Thanks to a high order backlog of €953m, HEIDELBERG says it anticipates that the second half of financial year 2024/2025 will be strong, while current developments over the quarters reflect the pronounced seasonality that is to be expected.

This positive outlook is based on strong incoming orders in the first half of the year, which are 7.4% up on the previous year, at €1.273 bn. Sales of €915m were within expectations, due to purchasing restraint ahead of the drupa trade show (previous year: €1,092m).

“Heidelberg is starting a strong second half of the year. We are now ramping up the utilisation of our production capacities so we can work through our order backlog in the third and fourth quarters quickly and profitably,” says Jürgen Otto, CEO. “The forecast sales volume for new machines has already been almost entirely met with orders and our production operations are running at full capacity. We can be confident that we will achieve our targets for the year.”
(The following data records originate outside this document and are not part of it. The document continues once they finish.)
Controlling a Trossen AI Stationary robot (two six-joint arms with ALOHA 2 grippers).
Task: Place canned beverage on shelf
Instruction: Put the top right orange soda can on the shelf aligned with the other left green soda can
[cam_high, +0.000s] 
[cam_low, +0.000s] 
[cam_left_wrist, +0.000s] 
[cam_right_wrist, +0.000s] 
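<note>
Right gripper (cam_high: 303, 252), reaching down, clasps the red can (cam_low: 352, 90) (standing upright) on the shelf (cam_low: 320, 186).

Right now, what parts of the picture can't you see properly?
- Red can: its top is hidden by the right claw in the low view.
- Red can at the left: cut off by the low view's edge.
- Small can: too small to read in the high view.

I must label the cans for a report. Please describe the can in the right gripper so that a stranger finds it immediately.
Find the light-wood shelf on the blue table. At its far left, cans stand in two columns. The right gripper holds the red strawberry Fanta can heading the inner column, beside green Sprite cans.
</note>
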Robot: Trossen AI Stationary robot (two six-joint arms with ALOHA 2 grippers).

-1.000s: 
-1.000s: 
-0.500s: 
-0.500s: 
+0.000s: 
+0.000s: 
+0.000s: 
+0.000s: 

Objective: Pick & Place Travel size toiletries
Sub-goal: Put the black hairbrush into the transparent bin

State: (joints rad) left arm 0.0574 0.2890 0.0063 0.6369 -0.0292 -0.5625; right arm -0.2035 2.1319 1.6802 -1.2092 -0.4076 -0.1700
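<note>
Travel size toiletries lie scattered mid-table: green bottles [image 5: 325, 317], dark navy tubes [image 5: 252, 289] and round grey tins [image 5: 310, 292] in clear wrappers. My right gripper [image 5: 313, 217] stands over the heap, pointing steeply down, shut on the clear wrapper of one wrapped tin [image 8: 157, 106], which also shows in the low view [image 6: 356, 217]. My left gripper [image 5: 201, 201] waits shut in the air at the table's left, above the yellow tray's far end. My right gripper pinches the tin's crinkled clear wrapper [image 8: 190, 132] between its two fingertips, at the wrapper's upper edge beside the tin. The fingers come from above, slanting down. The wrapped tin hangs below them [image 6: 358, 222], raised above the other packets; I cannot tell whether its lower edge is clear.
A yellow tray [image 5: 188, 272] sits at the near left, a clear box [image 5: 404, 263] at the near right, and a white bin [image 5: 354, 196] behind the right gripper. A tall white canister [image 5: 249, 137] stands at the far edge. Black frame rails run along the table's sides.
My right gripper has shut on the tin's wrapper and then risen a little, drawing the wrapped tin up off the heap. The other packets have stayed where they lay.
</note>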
The company reports it is still particularly strong in and around China. Incoming orders in the Asia Pacific region recorded the clearest growth in the first six months of the current financial year, increasing by approximately 10%.

Based on strong order levels, the company anticipates a clear increase in sales in the second half of the current financial year in particular. When adjusted for special items, the EBITDA margin in the first six months of financial year 2024/2025 was 3.4% (same period of previous year: 9.2%) and was impacted in particular by lower sales in Q1 and by expenses related to drupa. Strict cost discipline had a positive impact in the reporting period. This is another reason why EBITDA improved significantly compared to the first quarter from -€9m to €40m. During the period under review, there were no special items that require adjustment. Compared to the same period of the previous year (€ 33 million), the result after taxes after six months dropped in line with the lower adjusted EBITDA to -€35m. In the second quarter, the result after taxes was positive, at €7m (same quarter of previous year: €23m).

Compared to the same period of the previous year, the packaging solutions segment was able to increase incoming orders in the first half of the year by around 9.7% to €675m, thereby contributing approximately 53% to the total volume. In the print solutions segment, incoming orders rose in the same period by around 5.5% to €594m.